[ weird things ] | why the left needs to rethink its quest for ideological perfection

why the left needs to rethink its quest for ideological perfection

The far left has mastered the art of creating a circular firing squad and alienating its willing and ready allies.
bloodbath

Consider this your trigger warning. There isn’t going to be a lot of science or technology analysis in this post, in fact there really won’t be any, and none of this is going to be all that nice or sensitive. But all of it is going to be very necessary real talk and tough love. If you need to something that will help get you through this post, I suggest imagining a Simon Cowell, or a Gordon Ramsey with a light Russian accent telling you this. And if you have trouble taking unfiltered criticism, and are going skim this, looking for a way to play priveledge poker to dismiss the entire concept of this post, you really need to pay attention to it most of all because you’re using your urge to get everyone to check their priveledge as a defense mechanism right now, and competing for woke points instead of winning over your critics, so none of your -isms and -ists are going to help you at this juncture.

Once again, economic troubles in a changing world have been coopted by a bunch of opportunistic bigots who promise that jobs and money will rain on those who follow their cry to subjugate anyone different from them. We can lament it all we want, and in the fallout, hundreds of racist incidents lit up the internet as the hoods finally came off. In its wake, some people tried to look at the closest analog to what’s happening, the aftermath of Brexit, and tried to adopt a small gesture to let people now unsure about their lives and looking over through shoulder for would-be attackers know not everyone is out to get them. That gesture is wearing a safety pin. And this is where we’d adopt a token of solidarity and move on to more long term steps, but if the left excels in anything nowadays, it’s identifying its shortfalls, imperfections, and failures, and wallowing in them, letting perfect slash good’s throat with a rusty razor behind an abandoned woodshed on a moonless night.

No sooner did people start thinking about using this symbol than bloggers in lefty outlets started shaming them for the very idea of thinking it may help, and how weaksauce it is for a would-be majority ally to start wearing safety pins now instead of being there to help the minority groups from day one. If anyone tasked me to come up with a better way to alienate supporters than encouraging them to help starting with a small token of solidarity and right after they do, blasting them for being a less than perfect ally who can’t even speak the wake lingo and thus truly understand the plight of a minority, as if cribbed right out of Frederik DeBoer’s We Are All Already Decided guide for how to deflate allies, I’d come up empty. Or as Anoosh Jorjorian put it better and more bluntly than I could…

For some white people, putting on a safety pin may be the first step toward allyship that they have ever taken. By putting it on, they make themselves a target for Trump supporters IRL and online to call them whiny liberal losers. Then liberals/progressives/leftists turn around and tell them they are embarrassing themselves by wearing a safety pin? Yeah, that’s how we lose.

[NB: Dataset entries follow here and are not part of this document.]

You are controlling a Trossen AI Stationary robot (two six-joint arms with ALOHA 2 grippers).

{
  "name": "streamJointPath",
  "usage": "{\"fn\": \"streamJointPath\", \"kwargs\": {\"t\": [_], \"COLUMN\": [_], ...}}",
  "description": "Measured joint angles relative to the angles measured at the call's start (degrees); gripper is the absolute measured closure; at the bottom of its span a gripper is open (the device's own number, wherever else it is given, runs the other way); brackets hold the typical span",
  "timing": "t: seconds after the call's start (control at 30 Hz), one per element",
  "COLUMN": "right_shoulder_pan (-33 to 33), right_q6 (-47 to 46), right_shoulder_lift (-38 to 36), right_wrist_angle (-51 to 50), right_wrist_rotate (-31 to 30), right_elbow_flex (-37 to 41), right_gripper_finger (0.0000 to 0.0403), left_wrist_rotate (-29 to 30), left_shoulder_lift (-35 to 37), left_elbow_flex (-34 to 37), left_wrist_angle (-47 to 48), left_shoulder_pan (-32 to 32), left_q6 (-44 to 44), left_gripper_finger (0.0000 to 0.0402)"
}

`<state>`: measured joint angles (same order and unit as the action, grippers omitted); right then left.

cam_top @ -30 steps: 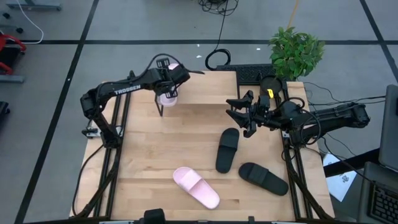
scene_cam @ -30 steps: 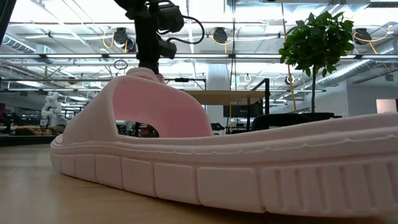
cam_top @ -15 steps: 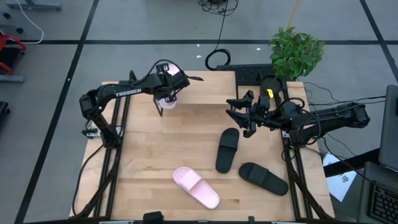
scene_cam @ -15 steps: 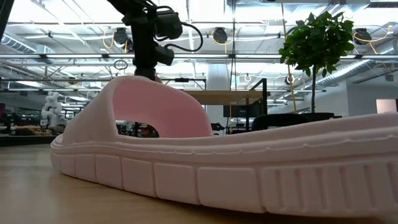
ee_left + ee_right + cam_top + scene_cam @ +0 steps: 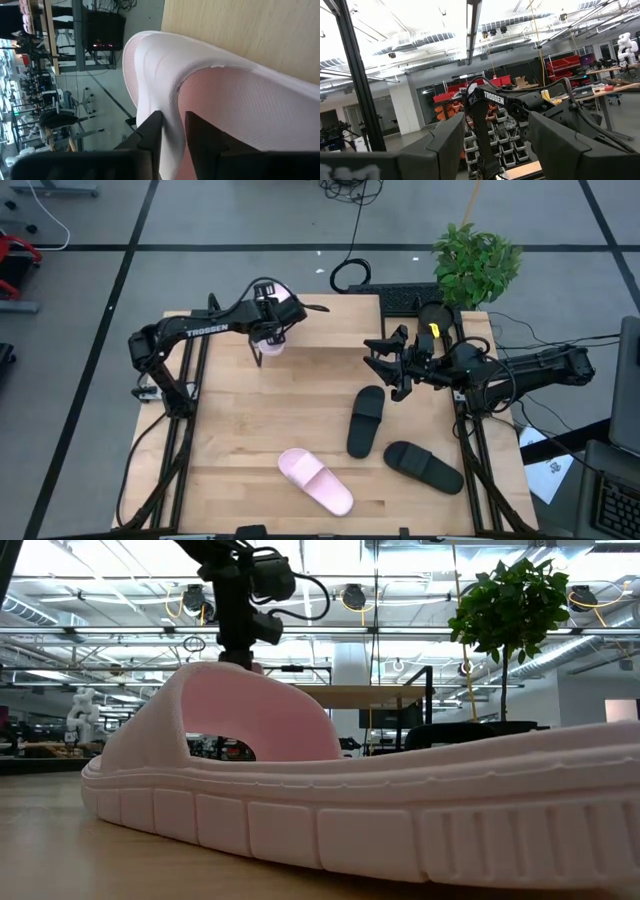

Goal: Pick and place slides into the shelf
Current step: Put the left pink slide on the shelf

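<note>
One pale pink slide (image 5: 270,337) hangs from my left gripper (image 5: 268,315), which is shut on it over the left end of the shelf (image 5: 330,320). In the left wrist view the same slide (image 5: 225,95) fills the picture in front of a wooden board (image 5: 240,30). The other pink slide (image 5: 315,480) lies sole-down near the table's near edge and fills the low view (image 5: 350,790). Two black slides (image 5: 366,420) (image 5: 424,465) lie on the table's right half. My right gripper (image 5: 385,363) hovers open just beyond them, touching nothing. My left gripper pinches a raised pink edge of the slide (image 5: 170,120) between its two fingers (image 5: 150,135); this looks like the strap's edge, with one finger on the shaded inner side. The fingers come from above. The slide hangs below them, and whether its lower end touches the shelf I cannot tell.
A potted plant (image 5: 476,262) and a black keyboard (image 5: 410,298) sit at the table's far right corner, beside the shelf. Bare tabletop (image 5: 240,410) lies left of the slides. In the low view my left arm (image 5: 240,600) shows above the foreground slide.
My left gripper, still shut on the pink slide, has come down a little over the shelf's left end and turned slightly. The right arm and the three slides on the table have kept still.
</note>
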<state>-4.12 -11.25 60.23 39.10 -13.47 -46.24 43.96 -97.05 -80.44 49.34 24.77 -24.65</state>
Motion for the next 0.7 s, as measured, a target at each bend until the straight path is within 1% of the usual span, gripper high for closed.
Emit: {"fn": "streamJointPath", "kwargs": {"t": [0.2,0.43,0.7], "right_shoulder_pan": [0.0,0.0,0.0], "right_q6": [0.0,0.0,0.0], "right_shoulder_lift": [0.0,0.0,0.0], "right_wrist_angle": [0.0,0.0,0.0], "right_wrist_rotate": [0.0,0.0,0.0], "right_elbow_flex": [0.0,0.0,0.0], "right_gripper_finger": [0.0193,0.0193,0.0193], "left_wrist_rotate": [-1.1,-4.6,-4.4], "left_shoulder_lift": [1.7,4.1,6.8], "left_elbow_flex": [0.1,0.2,0.2], "left_wrist_angle": [0.3,0.5,0.5], "left_shoulder_pan": [-0.1,-0.2,-0.7], "left_q6": [-0.7,-0.4,-0.7], "left_gripper_finger": [0.029,0.026,0.024]}}
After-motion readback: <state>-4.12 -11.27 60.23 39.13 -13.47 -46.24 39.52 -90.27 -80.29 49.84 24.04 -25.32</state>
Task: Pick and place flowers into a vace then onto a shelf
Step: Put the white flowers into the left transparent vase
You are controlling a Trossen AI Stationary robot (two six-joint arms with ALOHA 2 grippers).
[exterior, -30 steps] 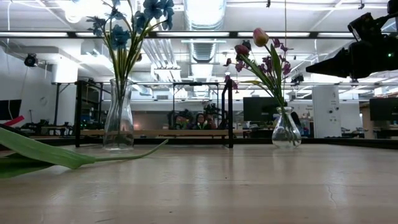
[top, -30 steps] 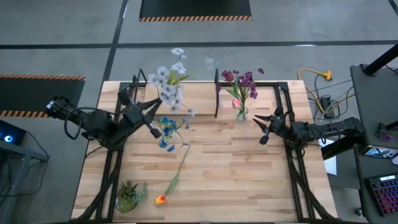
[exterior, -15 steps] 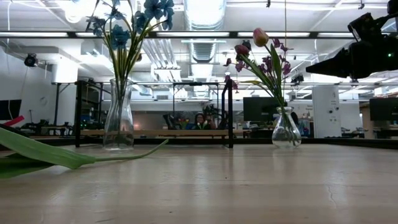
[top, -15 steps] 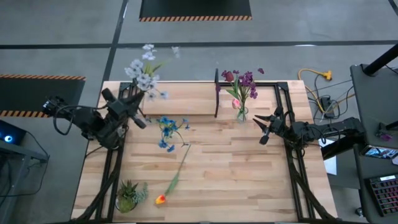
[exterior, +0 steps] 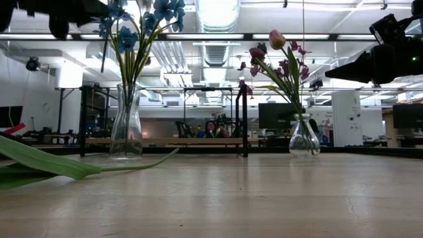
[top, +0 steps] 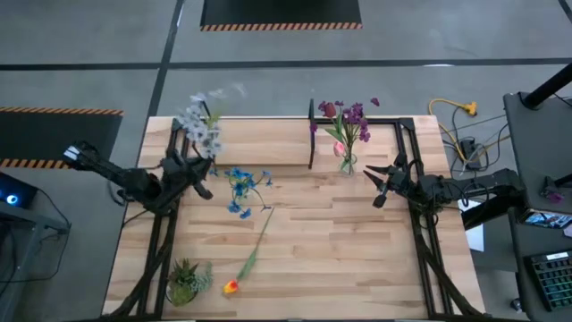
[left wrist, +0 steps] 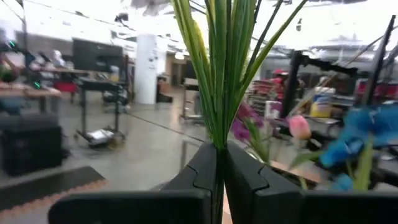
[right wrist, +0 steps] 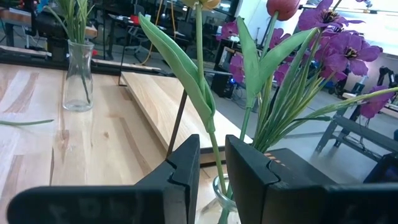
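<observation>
Item: white-bloomed flowers [top: 200,125], a bunch of long green stems, held clear of the surface [top: 357,259] at about ten o'clock, over the left end of the shelf [top: 268,141]. The left gripper [left wrist: 219,177] is clenched on the stems, which rise straight out from between its fingers [left wrist: 252,183] in the wrist view; blooms lean outward past the surface's far edge. Judged light and top-heavy, with springy stems that slip little but bend easily; best taken low on the stems, as here, keeping pressure off the heads. Blue flowers [top: 239,186] stand in a tall clear vase [exterior: 125,129] near the centre-left, just in front of the shelf. An orange-yellow flower [top: 231,287] lies loose at about seven o'clock, its long stem running up toward the blue blooms; a grip at mid-stem would likely balance it. Purple and pink flowers [top: 347,121] sit in a round clear vase [exterior: 304,139] at one o'clock, touching or just beside the shelf's right end. The right gripper [top: 382,182] waits at three o'clock, fingers parted, grasping nothing, just beside that round vase. A small potted plant [top: 183,280] stands at eight o'clock. People sit in the room beyond the far edge.
</observation>
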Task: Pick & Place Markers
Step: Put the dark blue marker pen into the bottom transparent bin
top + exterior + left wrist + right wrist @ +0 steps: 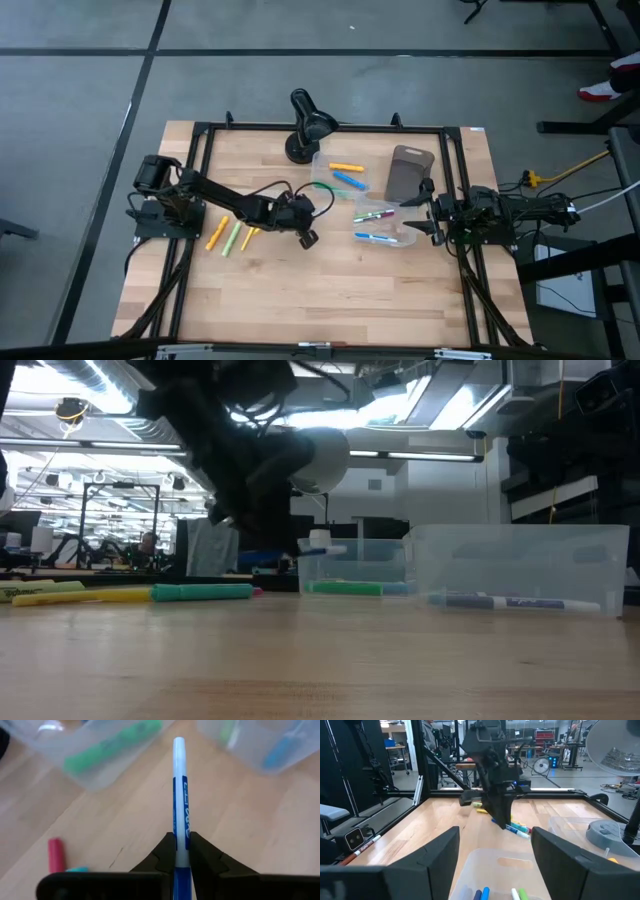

Just think about it it. You have millions of people in the majority aghast at the very notion that you might think they voted for someone endorsed by racist hate groups, and they rush to come up with something to show you and the world that they didn’t. Forget the ally thing for a minute. Yes, the pins aren’t a panacea by any stretch, and sure there are people who delude themselves into thinking it will send bigots scattering like roaches from a bright light. Yes, they are just “virtue signaling” but that virtue is positive, and it comes from wanting to do something, anything to help in a public, obvious way. That’s more than they wanted to, or even knew they should have been doing a week ago. And speaking of virtue signaling, what kind of virtue are you signaling with yet another longform lamentation on how it sucks to be a target and no one is there to help you after you just turned an attempt of many to do just that into a terrible, oppressive thing?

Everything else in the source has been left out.